To Make of Oneself a God
Teochiwa translates as devotion, but the word lays out: teo – God, then chiwa – to make. It’s not devotion as the western world sees it, as pure worship and prayer. This is more about using energy to make oneself the best one can be. This third step links to our Heart chakra, Xochitl, the Flower.
*NOTE on chakras: Each of the seven steps corresponds to one of the seven chakras – seven wheels of power running from the base of your spine to the crown of your head. Their “power” comes in how you direct your energies to the world. Not wanting to quote any single chakra instruction, here’s a link to an Web MD article. Should the subject, rather the dynamic of the subject, interest you, there’s a lot out there.
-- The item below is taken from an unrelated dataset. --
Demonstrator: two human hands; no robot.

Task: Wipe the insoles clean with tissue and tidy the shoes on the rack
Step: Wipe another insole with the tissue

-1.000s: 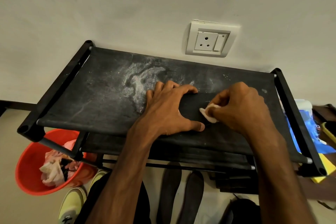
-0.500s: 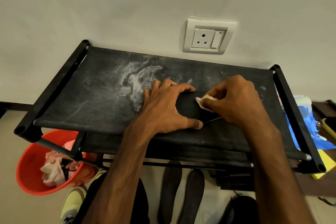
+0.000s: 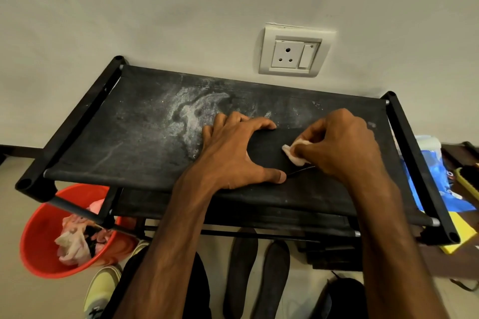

Long before the Catholic Church we had baptism, communion, confession, marriage and death rites. While some of the rites have parallels with Catholic rites, there are some marked differences. For instance, we have no belief in original sin. Sin is something, after all, that can be cured. And as you may imagine, our relationship to death and the ancestors, two of the five principles, are also different. This is the Devotion that built the pyramids.
Not devotion to an outward being or deity, but devotion directed within, to make of oneself a god (small g), to actualize one’s potential. The toltec way developed in an imminently mystical environment. Instead of wars and wealth, the toltec turned to wonders inside, explored the hidden archive of consciousness and extracted an enormous amount of information. For a toltec who believes deeply in the unlimited potentials of humanity, this is infinitely practical information.
The emphasis on practical functionality makes this devotion more about using energy wisely than about seeking deities for favor or succor. Indeed, if you walk in Step 3, Teochiwa, you’ll wind up seeking, learning and mastering various states of conscious for optimum performance in your role of warrior-artist.